**WHAT YOU ARE ASKED TO DO**
What is needed is the complete listing, repeated exactly.

**DATA BELOW**
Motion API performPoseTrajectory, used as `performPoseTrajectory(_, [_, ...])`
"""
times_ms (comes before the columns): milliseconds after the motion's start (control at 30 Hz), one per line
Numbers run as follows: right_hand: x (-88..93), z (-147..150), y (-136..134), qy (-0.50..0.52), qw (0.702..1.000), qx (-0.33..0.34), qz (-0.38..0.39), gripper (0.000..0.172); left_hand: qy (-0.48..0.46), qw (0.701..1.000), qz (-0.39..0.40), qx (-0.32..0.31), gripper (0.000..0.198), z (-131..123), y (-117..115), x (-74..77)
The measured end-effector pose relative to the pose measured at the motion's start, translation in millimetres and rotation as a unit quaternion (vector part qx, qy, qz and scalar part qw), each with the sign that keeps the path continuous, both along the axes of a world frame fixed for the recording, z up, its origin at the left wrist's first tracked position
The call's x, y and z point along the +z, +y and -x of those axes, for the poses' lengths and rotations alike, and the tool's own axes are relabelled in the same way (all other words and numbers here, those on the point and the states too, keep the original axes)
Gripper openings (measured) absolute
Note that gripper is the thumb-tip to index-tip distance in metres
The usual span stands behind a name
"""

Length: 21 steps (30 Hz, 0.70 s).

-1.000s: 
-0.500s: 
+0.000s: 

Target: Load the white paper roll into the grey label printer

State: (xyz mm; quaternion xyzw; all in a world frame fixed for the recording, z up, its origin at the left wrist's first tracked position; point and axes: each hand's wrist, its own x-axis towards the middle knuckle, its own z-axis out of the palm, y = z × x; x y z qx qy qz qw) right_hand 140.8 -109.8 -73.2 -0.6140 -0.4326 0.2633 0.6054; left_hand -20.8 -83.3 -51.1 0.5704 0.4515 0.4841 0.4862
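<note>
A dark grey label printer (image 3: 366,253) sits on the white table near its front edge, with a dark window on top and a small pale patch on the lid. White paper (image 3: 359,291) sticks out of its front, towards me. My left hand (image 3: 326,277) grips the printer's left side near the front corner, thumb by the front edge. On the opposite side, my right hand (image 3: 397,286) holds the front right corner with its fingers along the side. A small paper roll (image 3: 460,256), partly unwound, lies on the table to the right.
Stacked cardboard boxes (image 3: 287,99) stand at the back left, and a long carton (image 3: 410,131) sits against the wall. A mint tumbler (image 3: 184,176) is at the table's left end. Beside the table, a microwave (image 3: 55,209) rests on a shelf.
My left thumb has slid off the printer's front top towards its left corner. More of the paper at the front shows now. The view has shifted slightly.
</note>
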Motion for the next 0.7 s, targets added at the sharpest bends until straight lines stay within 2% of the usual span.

**REPLY TO THE EXERCISE**
Motion API performPoseTrajectory, used as `performPoseTrajectory(_, [_, ...])`
"""
times_ms (comes before the columns): milliseconds after the motion's start (control at 30 Hz), one per line
Numbers run as follows: right_hand: x (-88..93), z (-147..150), y (-136..134), qy (-0.50..0.52), qw (0.702..1.000), qx (-0.33..0.34), qz (-0.38..0.39), gripper (0.000..0.172); left_hand: qy (-0.48..0.46), qw (0.701..1.000), qz (-0.39..0.40), qx (-0.32..0.31), gripper (0.000..0.198), z (-131..123), y (-117..115), x (-74..77)
The measured end-effector pose relative to the pose measured at the motion's start, translation in millimetres and rotation as a unit quaternion (vector part qx, qy, qz and scalar part qw), each with the sign that keeps the path continuous, both along the axes of a world frame fixed for the recording, z up, its origin at the left wrist's first tracked position
The call's x, y and z point along the +z, +y and -x of those axes, for the poses' lengths and rotations alike, and the tool's own axes are relabelled in the same way (all other words and numbers here, those on the point and the states too, keep the original axes)
Gripper openings (measured) absolute
Note that gripper is the thumb-tip to index-tip distance in metres
The usual span stands behind a name
"""

Length: 21 steps (30 Hz, 0.70 s).

-1.000s: 
-0.500s: 
+0.000s: 

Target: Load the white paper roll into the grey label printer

State: (xyz mm; quaternion xyzw; all in a world frame fixed for the recording, z up, its origin at the left wrist's first tracked position; point and axes: each hand's wrist, its own x-axis towards the middle knuckle, its own z-axis out of the palm, y = z × x; x y z qx qy qz qw) right_hand 140.8 -109.8 -73.2 -0.6140 -0.4326 0.2633 0.6054; left_hand -20.8 -83.3 -51.1 0.5704 0.4515 0.4841 0.4862
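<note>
A dark grey label printer (image 3: 366,253) sits on the white table near its front edge, with a dark window on top and a small pale patch on the lid. White paper (image 3: 359,291) sticks out of its front, towards me. My left hand (image 3: 326,277) grips the printer's left side near the front corner, thumb by the front edge. On the opposite side, my right hand (image 3: 397,286) holds the front right corner with its fingers along the side. A small paper roll (image 3: 460,256), partly unwound, lies on the table to the right.
Stacked cardboard boxes (image 3: 287,99) stand at the back left, and a long carton (image 3: 410,131) sits against the wall. A mint tumbler (image 3: 184,176) is at the table's left end. Beside the table, a microwave (image 3: 55,209) rests on a shelf.
My left thumb has slid off the printer's front top towards its left corner. More of the paper at the front shows now. The view has shifted slightly.
</note>
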Motion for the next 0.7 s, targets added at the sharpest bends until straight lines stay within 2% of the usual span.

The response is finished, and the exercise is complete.